Homberg. Seit zehn Monaten auf der Straße, durchschnittlich 20 Fahrten am Tag, und die 10.000-Kilometer-Marke ist geknackt: der Bürgerbus „d’Bus“ in Homberg ist laut Wirtschafts- und Verkehrsminister Tarek Al-Wazir ein vorbildliches Projekt für die Mobilität im ländlichen Raum.

Großes Interesse hatte der Grünen-Politiker bei seinem Besuch in der Reformationsstadt an den Erfahrungen, die der Verein Bürger für Homberg seit Beginn des Projekts 2015 gesammelt habe.

„In vielen ländlichen Regionen ist es schlicht weder finanziell möglich, noch ökologisch sinnvoll, den klassischen Bus in jeden Ortsteil fahren zu lassen“, erklärte Al-Wazir. Im Gegenteil, in manchen Regionen mache die dort abnehmende Bevölkerungszahl die Aufrechterhaltung des klassischen Personennahverkehrs immer schwieriger.

Wo Bus und Bahn an ihre Grenzen stoßen, kommt der Bürgerbus ins Spiel: Das Motto für den Homberger Bus sei, Menschen mobil zu machen, die es noch nicht oder nicht mehr sind, erläuterte Karl-Ernst Paul vom „d’Bus“-Sprecherteam. „Sie sollen sich untereinander begegnen können.“ Darum fahre man die Nutzer nicht nur zum Arzt, zur Bank oder zum Rathaus, sondern auch zu privaten Terminen, trage auch mal den Einkauf ins Haus.

Bürgerbus finanziert sich aus Werbeeinnahmen und Spenden

Für ihr Engagement verlange das Team nichts: Der Bürgerbus finanziert sich aus den Einnahmen aus den Werbeflächen am Bus und zum Teil auch mithilfe der freiwilligen Spenden der d’Bus-Nutzer. Das Busprojekt wurde aus dem Programm „Land mit Zukunft“ realisiert. Gefördert werden sechs besonders vom demografischen Wandel betroffenen Kommunen, darunter Homberg, bei der Verbesserung der Lebensqualität vor Ort und bei der Stärkung des sozialen Zusammenhalts. Das Konzept „von Bürger für Bürger“ geht auf: Durchschnittlich nehme man 14 Fahrgäste pro Tag mit. „Die Hardware ist der Bus, die Software sind aber die Menschen, die den Bürgerbus organisieren“, sagte Dirk Schumacher, Sprecher des Bürgerbus-Teams. 30 Menschen engagieren sich entweder im Fahr- oder im Telefondienst, berichtete Prof. Dr. Herbert Wassmann. Sie bringen Wissen aus verschiedenen Berufen mit, vom kaufmännischen Angestellten bis zum IT-Fachmann.

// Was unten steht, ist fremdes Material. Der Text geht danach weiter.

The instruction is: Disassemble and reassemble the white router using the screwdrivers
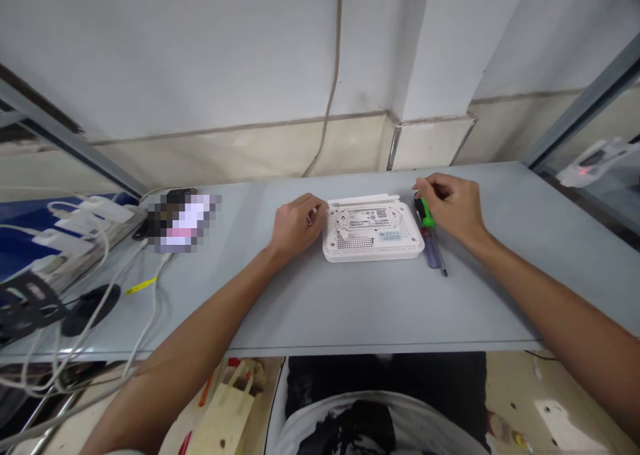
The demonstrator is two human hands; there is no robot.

Eine Konkurrenz zum Angebot des NVV oder zum Taxi stelle der Bürgerbus nicht dar, man sei eine Ergänzung. Das sieht der Nordhessische Verkehrsverbund (NVV) auch so: Laut Geschäftsführer Wolfgang Rausch könnte der NVV mit dem Projekt zusammenarbeiten und sein Know-How anbieten.

Verkehrsminister Al-Wazir bietet Hilfe an 

Weitere Hilfe bot Tarek Al-Wazir über das Fachzentrum der Verkehrsverbünde NVV und Rhein-Main an, das seit Juni Mobilitätsangebote im ländlichen Raum unterstützt.

Der Bürgerbus Homberg ist eine Abteilung des Vereins Bürger für Homberg. Der Bürgerbus „d’Bus“ fährt zwei Mal wöchentlich, jeweils dienstags im nördlichen Bereich und donnerstags im Süden Hombergs. Eine Fahrt kann jeweils am Vortag telefonisch zwischen 15 und 17 Uhr angemeldet werden. Der Neunsitzer fährt nur durch die Kernstadt und die 22 Homberger Stadtteile. Für Fahrten, die über das Stadtgebiet hinaus gehen, transportiert der Bürgerbus die Nutzer zum Beispiel zum Busbahnhof.